Channel-wise Cross Attention

What is Channel-wise Cross Attention?

Channel-wise cross attention is a module used in the UCTransNet architecture to perform semantic segmentation. It fuses features of inconsistent semantics between the Channel Transformer and U-Net decoder, eliminating ambiguity with the decoder features. The operation is a blend of convolutional neural networks and transformer networks, which work together to improve the performance of the model across various tasks.

How does Channel-wise Cross Attention Work?

The module takes the i-th level Transformer output O_i and i-th level decoder feature map D_i as inputs. A global average pooling (GAP) layer is applied, which produces a vector with its k-th channel. The global spatial information is embedded in the vector, and an attention mask is generated using the equation:

$$ \mathbf{M}\_{i} = \mathbf{L}\_{1} \cdot \mathcal{G}\left(\mathbf{O\_{i}}\right) + \mathbf{L}\_{2} \cdot \mathcal{G}\left(\mathbf{D}\_{i}\right) $$

The equation encodes channel-wise dependencies, where L₁ and L₂ are the weights of two linear layers, and ReLU operator δ(.) is applied. A single linear layer and sigmoid function are used to build the channel attention map, following Empirically Constrained Attention Network (ECA-Net), which shows that avoiding dimensionality reduction is important for learning channel attention. The resulting vector recalibrates or excites O_i to

$$ \mathbf{\bar{O}\_{i}} = \sigma\left(\mathbf{M\_{i}}\right) \cdot \mathbf{O\_{i}} $$

where the activation σ(M_i) denotes the importance of each channel. The masked O_i is concatenated with the up-sampled features of the i-th level decoder to obtain the output.

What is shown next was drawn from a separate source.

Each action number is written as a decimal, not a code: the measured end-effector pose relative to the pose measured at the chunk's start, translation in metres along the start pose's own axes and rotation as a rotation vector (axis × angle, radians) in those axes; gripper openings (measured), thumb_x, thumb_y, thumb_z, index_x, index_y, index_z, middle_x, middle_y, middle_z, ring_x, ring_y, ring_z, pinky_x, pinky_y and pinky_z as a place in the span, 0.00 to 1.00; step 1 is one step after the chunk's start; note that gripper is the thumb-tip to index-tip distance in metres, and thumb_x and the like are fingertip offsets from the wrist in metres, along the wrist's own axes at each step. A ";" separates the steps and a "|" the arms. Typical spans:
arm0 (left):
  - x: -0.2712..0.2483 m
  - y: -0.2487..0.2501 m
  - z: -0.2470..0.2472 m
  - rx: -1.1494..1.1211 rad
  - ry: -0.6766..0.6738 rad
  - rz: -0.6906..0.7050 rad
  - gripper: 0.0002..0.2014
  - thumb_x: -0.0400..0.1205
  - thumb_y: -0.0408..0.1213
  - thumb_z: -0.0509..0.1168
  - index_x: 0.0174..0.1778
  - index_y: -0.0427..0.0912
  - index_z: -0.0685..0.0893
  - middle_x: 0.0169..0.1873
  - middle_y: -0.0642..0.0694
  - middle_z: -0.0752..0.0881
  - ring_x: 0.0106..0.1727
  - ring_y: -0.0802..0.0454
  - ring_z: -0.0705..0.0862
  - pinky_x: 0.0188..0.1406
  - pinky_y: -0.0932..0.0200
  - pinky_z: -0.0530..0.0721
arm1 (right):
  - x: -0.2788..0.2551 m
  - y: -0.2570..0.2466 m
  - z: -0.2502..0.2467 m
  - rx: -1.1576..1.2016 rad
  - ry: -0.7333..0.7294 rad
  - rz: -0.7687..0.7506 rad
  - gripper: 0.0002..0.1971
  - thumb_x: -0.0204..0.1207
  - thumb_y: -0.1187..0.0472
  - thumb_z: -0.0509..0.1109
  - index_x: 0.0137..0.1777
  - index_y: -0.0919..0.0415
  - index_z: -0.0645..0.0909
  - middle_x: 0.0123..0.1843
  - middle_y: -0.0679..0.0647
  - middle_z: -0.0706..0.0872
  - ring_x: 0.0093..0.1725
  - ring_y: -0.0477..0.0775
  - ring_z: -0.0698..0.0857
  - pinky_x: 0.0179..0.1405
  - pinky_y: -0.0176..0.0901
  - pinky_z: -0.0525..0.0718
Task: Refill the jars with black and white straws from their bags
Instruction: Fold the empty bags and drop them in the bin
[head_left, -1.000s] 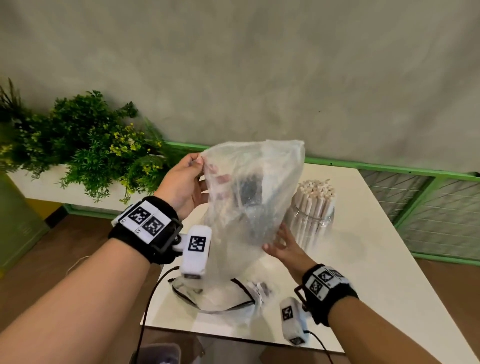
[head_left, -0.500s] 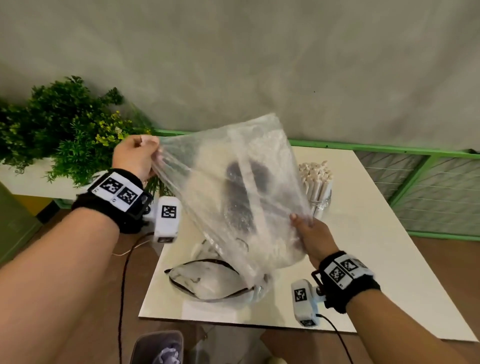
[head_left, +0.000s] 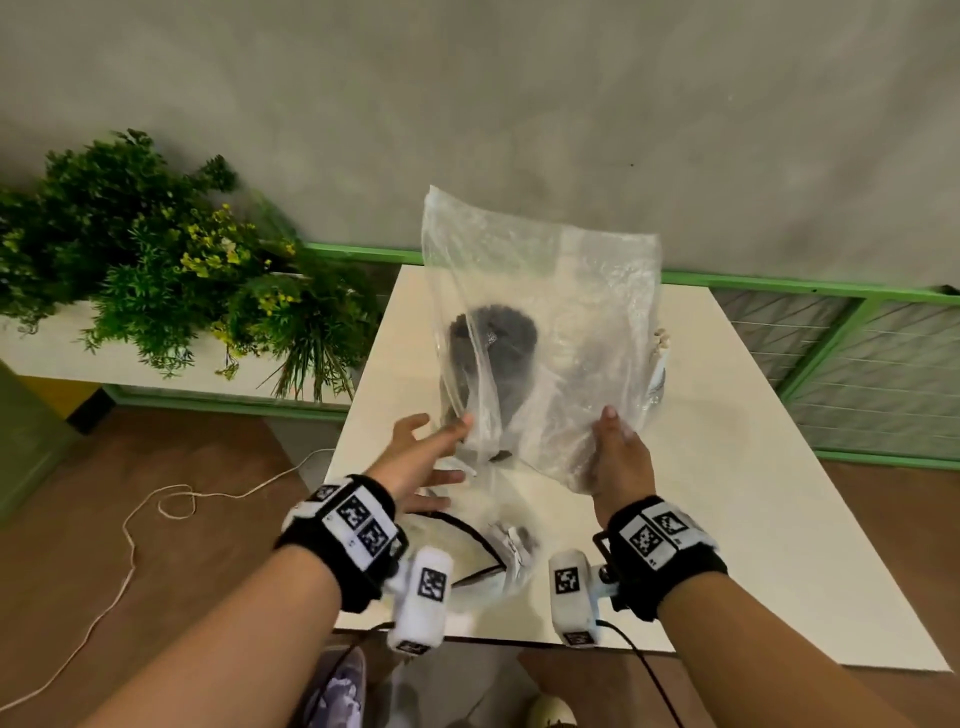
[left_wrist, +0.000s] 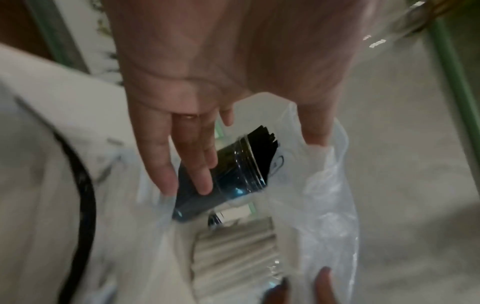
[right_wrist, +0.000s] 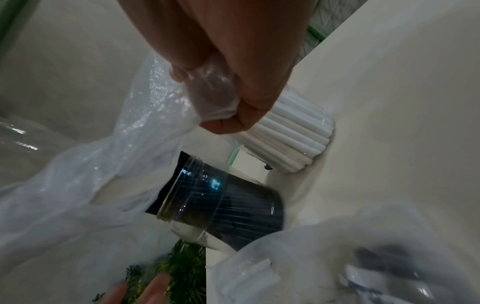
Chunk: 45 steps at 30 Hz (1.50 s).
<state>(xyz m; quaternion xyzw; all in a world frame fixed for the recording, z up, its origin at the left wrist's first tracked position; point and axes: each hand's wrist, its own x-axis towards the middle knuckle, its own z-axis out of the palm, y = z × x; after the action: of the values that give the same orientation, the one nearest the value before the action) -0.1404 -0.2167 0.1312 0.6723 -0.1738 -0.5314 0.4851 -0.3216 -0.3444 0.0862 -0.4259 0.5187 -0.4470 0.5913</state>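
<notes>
Pinching a lower corner of the clear plastic bag (head_left: 540, 332), the right hand (head_left: 618, 457) holds it upright above the table (head_left: 727, 493); bag empty, crinkled, translucent. Left hand (head_left: 415, 457): fingers spread and straight, fingertips at the bag's lower left edge, gripping nothing. Behind the bag, on the table: jar of black straws (right_wrist: 223, 197), glass, packed full; jar of white straws (right_wrist: 293, 135) just beside it. Second bag (head_left: 483, 561), black-trimmed, lies near the table's front edge.
</notes>
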 end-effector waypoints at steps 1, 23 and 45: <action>0.001 -0.004 0.007 -0.077 -0.036 -0.036 0.36 0.73 0.57 0.70 0.74 0.50 0.65 0.57 0.45 0.82 0.56 0.43 0.87 0.55 0.39 0.85 | -0.001 0.003 0.000 0.009 -0.001 0.015 0.17 0.84 0.48 0.60 0.51 0.62 0.80 0.33 0.51 0.81 0.30 0.47 0.80 0.23 0.33 0.77; 0.008 0.011 -0.028 0.061 0.070 -0.019 0.26 0.72 0.63 0.68 0.58 0.50 0.78 0.49 0.49 0.85 0.43 0.51 0.84 0.35 0.60 0.80 | 0.010 -0.008 -0.031 -0.205 0.027 -0.171 0.19 0.80 0.49 0.67 0.33 0.56 0.65 0.29 0.53 0.69 0.27 0.49 0.70 0.34 0.45 0.72; 0.037 -0.014 -0.043 -0.245 0.327 -0.044 0.04 0.87 0.33 0.54 0.52 0.44 0.73 0.34 0.46 0.80 0.20 0.57 0.84 0.34 0.55 0.79 | -0.009 0.038 -0.079 0.137 -0.109 0.234 0.02 0.77 0.73 0.68 0.45 0.67 0.81 0.40 0.61 0.84 0.37 0.54 0.86 0.36 0.38 0.87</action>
<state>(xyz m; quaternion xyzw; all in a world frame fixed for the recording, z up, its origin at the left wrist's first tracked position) -0.0928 -0.2177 0.0974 0.6892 -0.0124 -0.4429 0.5733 -0.3973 -0.3295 0.0433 -0.3450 0.5001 -0.3855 0.6944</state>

Benefits of Channel-wise Cross Attention

Channel-wise cross attention has several benefits, including:

Better feature fusion: It helps to fuse features of inconsistent semantics between the Channel Transformer and U-Net decoder, which eliminates ambiguity in the decoder's features.
Improved model performance: The fusion of different features leads to the model's improved performance across various tasks.
Efficient use of channel-wise dependencies: The channel attention map generated by the module encodes channel-wise dependencies, which help to recalibrate or excite the transformer features accordingly.
Generalizability: The module works well for various segmentation tasks, making it a flexible and generalizable solution.

Applications of Channel-wise Cross Attention

Channel-wise cross attention has several applications, including:

Medical image segmentation: The module works well for medical image segmentation tasks and has been used in the segmentation of liver tumors and brain tumors, among others.
Object detection: The module has also been applied in object detection tasks, where it helps to fuse features from the encoder and decoder networks, leading to improved model performance.
Image recognition: The channel-wise cross-attention module has been used in image recognition tasks such as image classification and image localization.

Channel-wise cross-attention is a powerful module used in semantic segmentation tasks. It fuses features of inconsistent semantics between the Channel Transformer and U-Net decoder, which eliminates ambiguity in the decoder's features. The recalculation or excitations of transformer features based on channel-wise dependencies lead to improved model performance, making channel-wise cross attention a versatile and effective tool for various segmentation tasks.